You know it. Just because some people don't like the conclusions, they've literally spammed with post after post just to bury those arguments. Don't get it twisted, it's all there, the only reason this thread is so long is because so many posts like that were made to bury those posts. This fucking guy in particular has been doing it on purpose for days. Only one person here has even had the courtesy to treat it like a debate and actually try to explicate the arguments.

Anyone can take the time and read it and see that. They won't. But they can.

I'm supposed to have people shadowing me, responding on the thread but not clicking reply and not actually addressing arguments or explicating them, and then telling me dumb fucking personal stories...

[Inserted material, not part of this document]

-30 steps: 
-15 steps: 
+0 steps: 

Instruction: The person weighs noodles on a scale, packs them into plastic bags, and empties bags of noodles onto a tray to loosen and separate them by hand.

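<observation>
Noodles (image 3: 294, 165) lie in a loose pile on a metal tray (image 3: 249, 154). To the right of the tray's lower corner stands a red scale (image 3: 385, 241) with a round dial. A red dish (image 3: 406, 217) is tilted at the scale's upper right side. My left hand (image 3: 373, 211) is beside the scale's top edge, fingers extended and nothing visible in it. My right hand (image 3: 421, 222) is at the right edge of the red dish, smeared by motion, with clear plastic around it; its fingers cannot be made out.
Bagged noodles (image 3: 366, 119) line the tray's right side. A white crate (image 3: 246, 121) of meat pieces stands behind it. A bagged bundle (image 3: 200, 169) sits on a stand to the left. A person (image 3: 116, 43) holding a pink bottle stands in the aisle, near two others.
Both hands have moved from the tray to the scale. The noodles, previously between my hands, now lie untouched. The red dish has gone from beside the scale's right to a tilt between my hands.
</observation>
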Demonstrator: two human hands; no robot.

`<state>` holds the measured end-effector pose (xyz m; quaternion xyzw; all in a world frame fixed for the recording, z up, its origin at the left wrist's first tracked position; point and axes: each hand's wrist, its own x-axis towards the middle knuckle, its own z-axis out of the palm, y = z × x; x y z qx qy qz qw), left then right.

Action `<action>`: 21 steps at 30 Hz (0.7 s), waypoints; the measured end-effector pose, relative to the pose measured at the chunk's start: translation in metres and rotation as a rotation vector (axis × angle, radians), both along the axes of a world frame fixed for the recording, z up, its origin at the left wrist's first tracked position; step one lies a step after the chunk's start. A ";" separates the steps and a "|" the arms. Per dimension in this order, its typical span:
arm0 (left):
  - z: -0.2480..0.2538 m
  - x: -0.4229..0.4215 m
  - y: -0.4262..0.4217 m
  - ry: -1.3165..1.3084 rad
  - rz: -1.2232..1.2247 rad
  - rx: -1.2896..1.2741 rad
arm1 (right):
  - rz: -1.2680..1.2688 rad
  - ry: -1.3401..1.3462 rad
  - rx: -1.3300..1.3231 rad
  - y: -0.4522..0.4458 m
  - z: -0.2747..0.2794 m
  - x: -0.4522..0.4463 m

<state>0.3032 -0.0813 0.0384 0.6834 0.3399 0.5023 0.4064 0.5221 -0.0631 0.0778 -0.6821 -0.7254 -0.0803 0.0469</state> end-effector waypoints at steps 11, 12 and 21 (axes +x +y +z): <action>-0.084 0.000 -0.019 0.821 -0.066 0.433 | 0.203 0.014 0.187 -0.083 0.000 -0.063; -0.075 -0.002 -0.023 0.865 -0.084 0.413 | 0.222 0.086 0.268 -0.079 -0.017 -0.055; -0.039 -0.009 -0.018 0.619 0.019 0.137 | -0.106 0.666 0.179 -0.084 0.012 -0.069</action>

What? I don't give a fuck about him. Do I have to give a fuck about him now?
quit whining and post something convincing.
 

Sunbiz1

Well-Known Member
Balls you say?.....lol
Michigan governor extends state emergency order despite Trump tweet backing protesters
Whitmer signed a series of executive orders hours before the state of emergency was set to expire on April 30 and extended it to May 28, citing the growing number of cases and deaths in the state from the disease. The Democratic governor said that in some counties in western and northern Michigan, cases are doubling every six days or faster.
"Rockford-area Republican lawmaker John Cabello filed the second lawsuit over the stay-at-home order on Wednesday. Cabello said he's motivated by small shop owners who've asked why they can't fully operate, but big box stores can.

"We're just being told how things are going to be," Cabello said. "And I don't believe that the constitution allows him to do this for another 30 days."

I read our section in the constitution under the emergency powers act, which does NOT allow the governor to continue shutdowns beyond 30 days.
Every state has a safeguard against this, so that 1 person cannot make decisions beyond their scope of capabilities.
That's what legislatures vote for, so that 1 person isn't overwhelmed, or abusing their power.
He's going to lose in court in our state.